The Nova Scotia government stepped up its fight against cyberbullying Thursday with legislation that could strip people of their phones and computers, impose hefty fines and clear the way for court action against online bullies.
Justice Minister Ross Landry outlined the provisions of the new Cyber-Safety Act, which includes a unique investigative unit dedicated to pursuing and penalizing so-called cyberbullies, while making parents liable for their child’s bullying, if necessary.
“We will not allow cowards to make people’s lives miserable online,” Landry told a news conference at a high school in Halifax.
“We will insist that parents take responsibility for what their children are doing online. We will fight back.”
The legislation would create a team of five investigators in the Justice Department, who would be trained to look into cyberbullying complaints and resolve them informally, if possible.
It’s expected that team would be set up within six months at a cost of about $800,000 a year.
Bob Purcell, the department’s executive director of public safety and security, said investigators would be able to identify an alleged cyberbully through their Internet Protocol address and talk to them about the activity.
He said that if it doesn’t stop or can’t be resolved, investigators could seek a prevention order that would allow them to seize smartphones, tablets and computers for evidence. They could also hand the matter over to police.
Purcell said officials could obtain a court protection order, which could prevent the person from contacting the alleged victim or talking about them online, remove their computer or phone or restrict their Internet access.
“There will be consequences outside the school system and for those matters that don’t fall in the criminal system, we’ve set out other consequences,” he said. “So, we’re hoping that will deter people.”
The legislation would include fines of up to $5,000 and a prison sentence of up to six months if someone doesn’t comply with a protection order.
Karen Casey, the Liberal education critic, applauded the measures but said they could have been acted upon sooner by the provincial NDP government after a panel issued a report recommending many of the same initiatives more than a year ago.

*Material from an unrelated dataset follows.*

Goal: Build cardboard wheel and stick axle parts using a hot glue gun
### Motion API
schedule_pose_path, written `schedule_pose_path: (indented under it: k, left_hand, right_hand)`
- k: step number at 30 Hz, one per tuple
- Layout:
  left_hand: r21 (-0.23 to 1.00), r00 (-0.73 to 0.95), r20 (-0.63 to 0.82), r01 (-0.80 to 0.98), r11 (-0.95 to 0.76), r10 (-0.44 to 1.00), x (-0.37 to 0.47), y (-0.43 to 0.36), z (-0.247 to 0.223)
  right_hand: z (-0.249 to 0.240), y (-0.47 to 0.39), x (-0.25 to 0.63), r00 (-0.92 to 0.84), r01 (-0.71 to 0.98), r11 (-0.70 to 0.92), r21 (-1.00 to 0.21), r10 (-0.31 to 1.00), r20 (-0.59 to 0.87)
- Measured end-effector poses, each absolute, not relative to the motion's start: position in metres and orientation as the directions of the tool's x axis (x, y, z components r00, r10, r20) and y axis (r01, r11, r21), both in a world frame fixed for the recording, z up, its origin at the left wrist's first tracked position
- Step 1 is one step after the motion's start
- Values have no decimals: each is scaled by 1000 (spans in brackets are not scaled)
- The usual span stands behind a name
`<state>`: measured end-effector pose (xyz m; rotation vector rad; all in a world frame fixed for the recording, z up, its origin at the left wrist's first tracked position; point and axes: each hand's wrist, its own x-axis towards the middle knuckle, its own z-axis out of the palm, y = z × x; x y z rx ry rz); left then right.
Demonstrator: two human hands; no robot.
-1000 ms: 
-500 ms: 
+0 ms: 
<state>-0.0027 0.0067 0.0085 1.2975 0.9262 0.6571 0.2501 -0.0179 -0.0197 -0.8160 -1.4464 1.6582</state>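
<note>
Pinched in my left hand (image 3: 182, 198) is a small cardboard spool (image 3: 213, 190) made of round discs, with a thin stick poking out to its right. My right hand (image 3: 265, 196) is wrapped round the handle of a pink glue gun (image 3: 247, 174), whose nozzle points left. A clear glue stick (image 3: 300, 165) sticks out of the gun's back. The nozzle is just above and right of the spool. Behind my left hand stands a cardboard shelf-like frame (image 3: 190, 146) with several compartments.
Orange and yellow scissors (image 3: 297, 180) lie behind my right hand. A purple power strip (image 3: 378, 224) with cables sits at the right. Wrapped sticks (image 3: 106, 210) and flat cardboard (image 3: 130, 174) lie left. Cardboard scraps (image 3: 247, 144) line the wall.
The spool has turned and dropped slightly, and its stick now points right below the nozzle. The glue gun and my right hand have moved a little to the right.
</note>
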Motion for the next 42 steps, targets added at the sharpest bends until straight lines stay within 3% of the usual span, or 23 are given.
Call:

“Until you can translate legislation into action, it really is idle legislation,” she said. “Four to six months to get people in place, that’s added onto the 14 months of inaction since the task force report — time is running out here.”
Wayne MacKay, a Halifax law professor who led the task force, said he was pleased with the new act but cautioned that it needed some finessing to ensure it works.
He said it appeared the government was taking the issue of cyberbullying seriously, but that it has to ensure it respects the rights and privacy of people accused of the offence.
The Dalhousie University professor said any legislation has to include three components: education, changing the laws and preventing cyberbullying by teaching young people about how to be responsible online citizens.
“I think this is a very significant advance in taking the whole issue seriously,” he said. “We still need to look at ... preventing and educating and developing better relationships so we don’t have to resort to the law at the end of the day.”
The legislation comes almost three weeks after 17-year-old Rehtaeh Parsons was taken off life-support following a suicide attempt at her home in Halifax. Her family says she was relentlessly bullied for months after a digital photo of her allegedly being sexually assaulted was passed around her school.
School principals would also be given broader ways to deal with cyberbullying complaints, such as counselling, speaking to people at home or initiate restorative practices, under the legislation.